- **Task details**
The span to repeat in the listing below runs from the line containing "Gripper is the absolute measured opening" to the line containing "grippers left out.", inclusive. Repeat it exactly, and only it.

━━ Dataset extract ━━

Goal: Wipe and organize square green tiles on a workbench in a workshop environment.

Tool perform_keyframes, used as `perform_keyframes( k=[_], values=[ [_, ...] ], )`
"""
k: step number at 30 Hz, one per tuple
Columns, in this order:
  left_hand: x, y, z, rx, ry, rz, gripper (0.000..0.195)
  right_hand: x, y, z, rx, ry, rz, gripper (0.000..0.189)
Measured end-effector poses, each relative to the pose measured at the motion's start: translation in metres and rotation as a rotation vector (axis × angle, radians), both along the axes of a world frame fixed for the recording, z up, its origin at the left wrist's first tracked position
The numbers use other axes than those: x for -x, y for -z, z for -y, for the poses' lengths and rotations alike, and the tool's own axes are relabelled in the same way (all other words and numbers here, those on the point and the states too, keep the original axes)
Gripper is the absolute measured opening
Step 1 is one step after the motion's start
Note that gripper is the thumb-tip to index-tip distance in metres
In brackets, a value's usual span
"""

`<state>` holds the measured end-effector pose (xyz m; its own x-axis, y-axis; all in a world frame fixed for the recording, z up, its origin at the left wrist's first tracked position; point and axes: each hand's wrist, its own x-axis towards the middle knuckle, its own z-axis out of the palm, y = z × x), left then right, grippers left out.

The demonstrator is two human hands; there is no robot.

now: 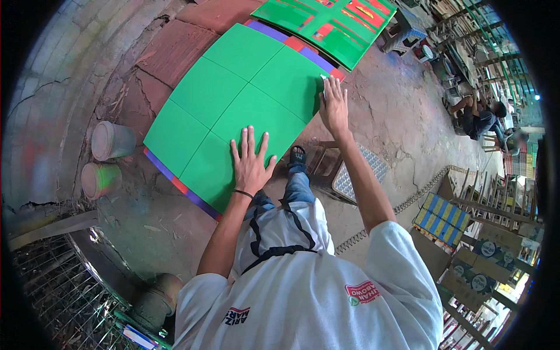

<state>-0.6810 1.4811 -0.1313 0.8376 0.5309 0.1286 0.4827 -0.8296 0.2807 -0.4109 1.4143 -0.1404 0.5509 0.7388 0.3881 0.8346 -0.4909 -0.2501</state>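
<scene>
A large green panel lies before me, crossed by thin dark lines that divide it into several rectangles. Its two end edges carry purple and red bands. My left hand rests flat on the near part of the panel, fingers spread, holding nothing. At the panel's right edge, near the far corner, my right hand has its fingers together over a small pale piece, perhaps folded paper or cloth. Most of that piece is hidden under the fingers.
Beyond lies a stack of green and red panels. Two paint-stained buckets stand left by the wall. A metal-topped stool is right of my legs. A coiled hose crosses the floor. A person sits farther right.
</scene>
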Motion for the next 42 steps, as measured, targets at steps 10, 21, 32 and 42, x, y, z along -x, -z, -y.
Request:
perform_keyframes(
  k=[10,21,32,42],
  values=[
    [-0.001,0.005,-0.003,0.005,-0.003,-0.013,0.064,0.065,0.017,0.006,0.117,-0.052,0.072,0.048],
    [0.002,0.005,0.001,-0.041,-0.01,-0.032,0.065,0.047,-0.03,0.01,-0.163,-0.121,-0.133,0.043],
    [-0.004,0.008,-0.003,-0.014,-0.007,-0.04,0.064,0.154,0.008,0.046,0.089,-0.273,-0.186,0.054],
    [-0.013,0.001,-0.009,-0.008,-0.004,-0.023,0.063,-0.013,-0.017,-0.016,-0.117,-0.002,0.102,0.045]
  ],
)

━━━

- **Written solution**
Gripper is the absolute measured opening
Step 1 is one step after the motion's start
Note that gripper is the thumb-tip to index-tip distance in metres
In brackets, a value's usual span
"""

`<state>` holds the measured end-effector pose (xyz m; its own x-axis, y-axis; all in a world frame fixed for the recording, z up, its origin at the left wrist's first tracked position; point and axes: each hand's wrist, its own x-axis towards the middle knuckle, its own z-axis out of the palm, y = z × x), left then right, grippers left out.

This answer requires nothing further.